## YOUR TASK
The copy must match the data word for word and contain no pictures.

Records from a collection
-.-.-

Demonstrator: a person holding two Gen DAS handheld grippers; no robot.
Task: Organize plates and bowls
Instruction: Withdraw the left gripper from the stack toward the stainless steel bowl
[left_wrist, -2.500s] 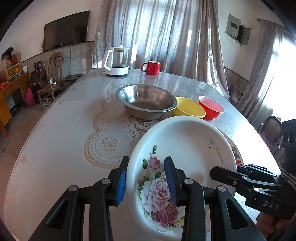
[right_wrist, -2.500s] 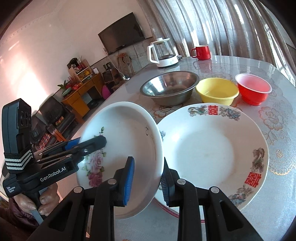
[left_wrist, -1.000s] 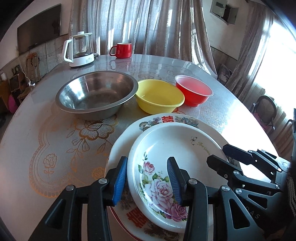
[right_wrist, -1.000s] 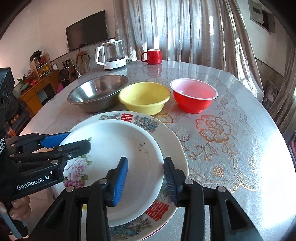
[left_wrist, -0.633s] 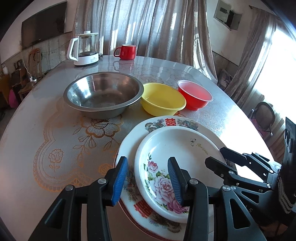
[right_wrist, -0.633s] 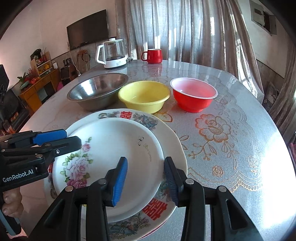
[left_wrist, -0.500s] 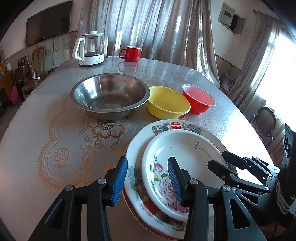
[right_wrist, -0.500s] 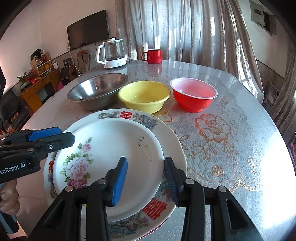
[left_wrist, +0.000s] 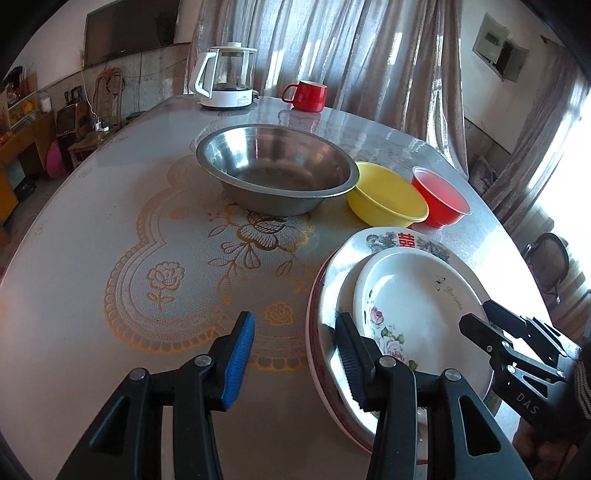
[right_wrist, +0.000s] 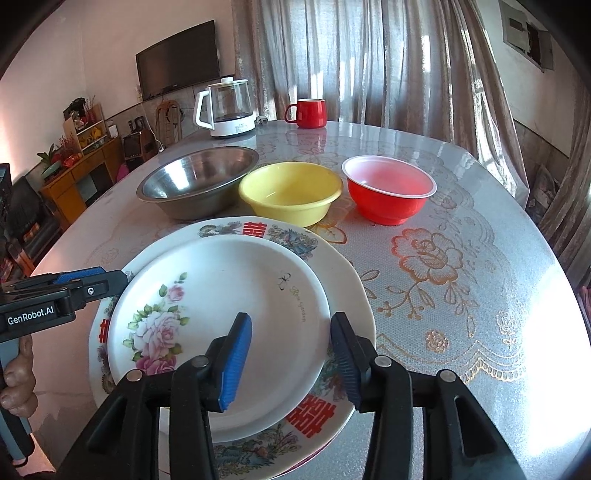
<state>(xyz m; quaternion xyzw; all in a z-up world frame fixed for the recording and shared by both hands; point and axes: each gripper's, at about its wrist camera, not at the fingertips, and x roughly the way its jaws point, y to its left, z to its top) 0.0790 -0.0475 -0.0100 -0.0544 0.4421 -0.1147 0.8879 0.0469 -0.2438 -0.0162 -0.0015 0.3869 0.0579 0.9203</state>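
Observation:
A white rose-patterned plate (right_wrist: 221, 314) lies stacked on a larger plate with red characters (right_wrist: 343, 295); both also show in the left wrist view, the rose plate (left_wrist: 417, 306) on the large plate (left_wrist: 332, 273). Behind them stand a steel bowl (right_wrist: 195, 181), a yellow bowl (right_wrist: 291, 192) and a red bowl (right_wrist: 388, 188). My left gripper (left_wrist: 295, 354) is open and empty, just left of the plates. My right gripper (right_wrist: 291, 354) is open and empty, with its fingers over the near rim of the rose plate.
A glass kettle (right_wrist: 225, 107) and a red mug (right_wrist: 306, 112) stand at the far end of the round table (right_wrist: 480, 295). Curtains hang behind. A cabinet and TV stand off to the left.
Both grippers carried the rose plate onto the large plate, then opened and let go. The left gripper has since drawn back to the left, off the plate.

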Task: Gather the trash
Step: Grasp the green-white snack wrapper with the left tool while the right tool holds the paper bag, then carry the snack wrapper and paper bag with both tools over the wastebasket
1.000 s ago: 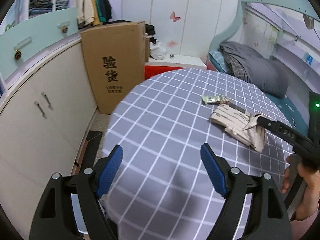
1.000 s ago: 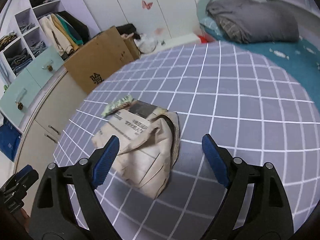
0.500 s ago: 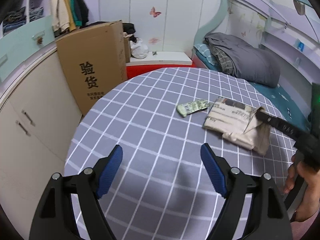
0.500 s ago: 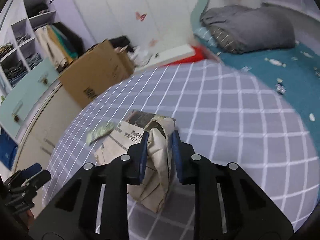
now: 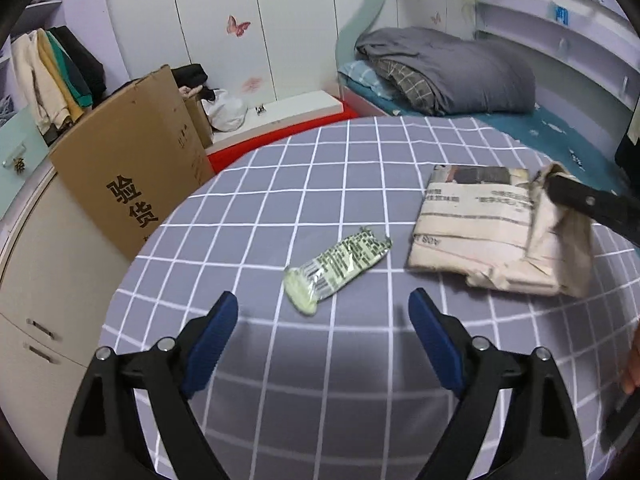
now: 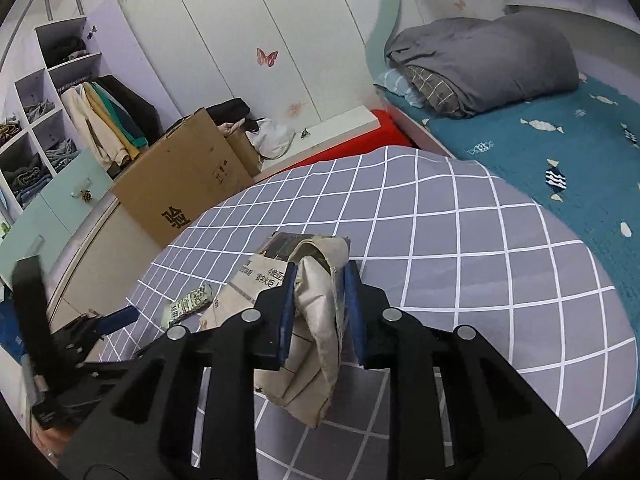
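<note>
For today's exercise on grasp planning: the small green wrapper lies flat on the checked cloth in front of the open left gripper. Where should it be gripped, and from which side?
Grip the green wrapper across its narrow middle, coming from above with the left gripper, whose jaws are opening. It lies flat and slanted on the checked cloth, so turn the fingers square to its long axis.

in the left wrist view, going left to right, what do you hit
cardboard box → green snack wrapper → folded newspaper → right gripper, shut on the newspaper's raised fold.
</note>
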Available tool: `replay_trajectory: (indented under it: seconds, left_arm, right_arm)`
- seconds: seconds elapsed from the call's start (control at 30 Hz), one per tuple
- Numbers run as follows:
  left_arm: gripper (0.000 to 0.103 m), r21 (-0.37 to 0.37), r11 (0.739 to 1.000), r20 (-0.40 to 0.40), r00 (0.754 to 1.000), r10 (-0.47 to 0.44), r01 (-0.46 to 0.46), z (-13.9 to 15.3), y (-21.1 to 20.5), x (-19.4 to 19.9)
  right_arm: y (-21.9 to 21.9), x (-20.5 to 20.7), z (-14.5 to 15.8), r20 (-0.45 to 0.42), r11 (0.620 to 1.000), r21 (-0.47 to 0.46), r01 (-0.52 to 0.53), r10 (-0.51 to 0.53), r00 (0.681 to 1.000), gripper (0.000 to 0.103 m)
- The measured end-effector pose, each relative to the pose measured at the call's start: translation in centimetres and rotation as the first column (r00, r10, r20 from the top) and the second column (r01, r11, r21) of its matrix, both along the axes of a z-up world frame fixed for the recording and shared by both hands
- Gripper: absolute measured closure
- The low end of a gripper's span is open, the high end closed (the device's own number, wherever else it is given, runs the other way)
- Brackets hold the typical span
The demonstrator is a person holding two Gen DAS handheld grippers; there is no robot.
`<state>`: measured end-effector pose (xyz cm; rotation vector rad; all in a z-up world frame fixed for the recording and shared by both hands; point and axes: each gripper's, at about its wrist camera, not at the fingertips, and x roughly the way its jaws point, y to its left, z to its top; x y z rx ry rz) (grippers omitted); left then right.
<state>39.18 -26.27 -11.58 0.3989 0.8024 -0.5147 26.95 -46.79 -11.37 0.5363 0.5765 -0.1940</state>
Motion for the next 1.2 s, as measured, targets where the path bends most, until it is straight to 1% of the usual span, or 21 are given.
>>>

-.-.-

## EXERCISE SOLUTION
Demonstrator: a person holding two Gen DAS handheld grippers; no robot.
Task: Organize plates and bowls
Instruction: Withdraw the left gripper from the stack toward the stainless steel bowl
[left_wrist, -2.500s] 
[right_wrist, -2.500s] 
[left_wrist, -1.000s] 
[right_wrist, -1.000s] 
[left_wrist, -0.633s] 
[right_wrist, -0.633s] 
[left_wrist, -0.500s] 
[right_wrist, -0.500s] 
[left_wrist, +0.000s] 
[right_wrist, +0.000s] 
<state>(xyz m; quaternion xyzw; all in a z-up world frame fixed for the recording and shared by both hands; point and axes: each gripper's, at about its wrist camera, not at the fingertips, and x roughly the way its jaws point, y to its left, z to its top) 0.0790 -0.0475 -0.0100 -0.0544 0.4421 -0.1147 0.8879 0.0469 -0.2438 -0.0162 -0.0015 0.3869 0.0579 0.9203</state>
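Observation:
A white rose-patterned plate (right_wrist: 221, 314) lies stacked on a larger plate with red characters (right_wrist: 343, 295); both also show in the left wrist view, the rose plate (left_wrist: 417, 306) on the large plate (left_wrist: 332, 273). Behind them stand a steel bowl (right_wrist: 195, 181), a yellow bowl (right_wrist: 291, 192) and a red bowl (right_wrist: 388, 188). My left gripper (left_wrist: 295, 354) is open and empty, just left of the plates. My right gripper (right_wrist: 291, 354) is open and empty, with its fingers over the near rim of the rose plate.
A glass kettle (right_wrist: 225, 107) and a red mug (right_wrist: 306, 112) stand at the far end of the round table (right_wrist: 480, 295). Curtains hang behind. A cabinet and TV stand off to the left.
Both grippers carried the rose plate onto the large plate, then opened and let go. The left gripper has since drawn back to the left, off the plate.
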
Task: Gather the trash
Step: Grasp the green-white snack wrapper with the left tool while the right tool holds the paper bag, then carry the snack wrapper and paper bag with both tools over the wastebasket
1.000 s ago: 
1.000 s ago: 
0.500 s ago: 
0.500 s ago: 
now: 
now: 
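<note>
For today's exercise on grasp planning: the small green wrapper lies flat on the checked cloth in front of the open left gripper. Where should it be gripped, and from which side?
Grip the green wrapper across its narrow middle, coming from above with the left gripper, whose jaws are opening. It lies flat and slanted on the checked cloth, so turn the fingers square to its long axis.

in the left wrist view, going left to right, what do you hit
cardboard box → green snack wrapper → folded newspaper → right gripper, shut on the newspaper's raised fold.
</note>
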Available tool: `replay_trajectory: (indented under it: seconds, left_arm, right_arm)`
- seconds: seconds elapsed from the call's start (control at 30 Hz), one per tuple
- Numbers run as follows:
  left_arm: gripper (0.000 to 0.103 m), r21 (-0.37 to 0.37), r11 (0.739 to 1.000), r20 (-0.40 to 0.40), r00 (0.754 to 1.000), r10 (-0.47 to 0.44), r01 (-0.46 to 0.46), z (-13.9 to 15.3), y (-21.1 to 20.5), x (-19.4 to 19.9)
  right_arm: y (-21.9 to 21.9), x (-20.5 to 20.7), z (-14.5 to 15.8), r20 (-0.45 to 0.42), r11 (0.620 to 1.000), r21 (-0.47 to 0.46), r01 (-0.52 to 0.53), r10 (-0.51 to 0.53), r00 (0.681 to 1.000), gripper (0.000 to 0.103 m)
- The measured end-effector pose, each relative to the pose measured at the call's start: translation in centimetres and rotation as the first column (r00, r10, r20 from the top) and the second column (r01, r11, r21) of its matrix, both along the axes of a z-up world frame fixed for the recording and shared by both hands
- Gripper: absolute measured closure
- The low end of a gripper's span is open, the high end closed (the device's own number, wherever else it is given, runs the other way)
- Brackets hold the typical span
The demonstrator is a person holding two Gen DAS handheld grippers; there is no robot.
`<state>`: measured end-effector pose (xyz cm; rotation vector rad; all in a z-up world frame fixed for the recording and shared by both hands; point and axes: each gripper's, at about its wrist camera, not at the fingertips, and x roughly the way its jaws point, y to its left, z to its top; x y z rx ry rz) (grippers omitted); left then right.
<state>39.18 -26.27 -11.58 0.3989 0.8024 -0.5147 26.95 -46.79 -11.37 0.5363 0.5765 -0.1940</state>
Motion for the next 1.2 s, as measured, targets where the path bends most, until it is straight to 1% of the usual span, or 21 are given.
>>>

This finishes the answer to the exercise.